→ Work to be completed
Reproduce verbatim the line in which "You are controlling" occurs, together with each line that follows it to the end of the listing, and nothing more.

Dataset content section start

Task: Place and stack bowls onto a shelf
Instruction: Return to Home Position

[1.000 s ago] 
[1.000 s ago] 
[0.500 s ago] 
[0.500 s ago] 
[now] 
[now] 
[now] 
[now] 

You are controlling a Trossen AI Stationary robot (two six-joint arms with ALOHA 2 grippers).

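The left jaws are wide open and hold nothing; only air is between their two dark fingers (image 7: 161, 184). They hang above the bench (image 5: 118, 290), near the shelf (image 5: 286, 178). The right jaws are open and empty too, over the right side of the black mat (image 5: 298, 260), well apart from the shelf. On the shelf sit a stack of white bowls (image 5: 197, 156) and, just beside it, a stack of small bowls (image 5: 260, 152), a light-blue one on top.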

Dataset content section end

→ Your solution
You are controlling a Trossen AI Stationary robot (two six-joint arms with ALOHA 2 grippers).

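The left jaws are wide open and hold nothing; only air is between their two dark fingers (image 7: 161, 184). They hang above the bench (image 5: 118, 290), near the shelf (image 5: 286, 178). The right jaws are open and empty too, over the right side of the black mat (image 5: 298, 260), well apart from the shelf. On the shelf sit a stack of white bowls (image 5: 197, 156) and, just beside it, a stack of small bowls (image 5: 260, 152), a light-blue one on top.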

This answer is complete.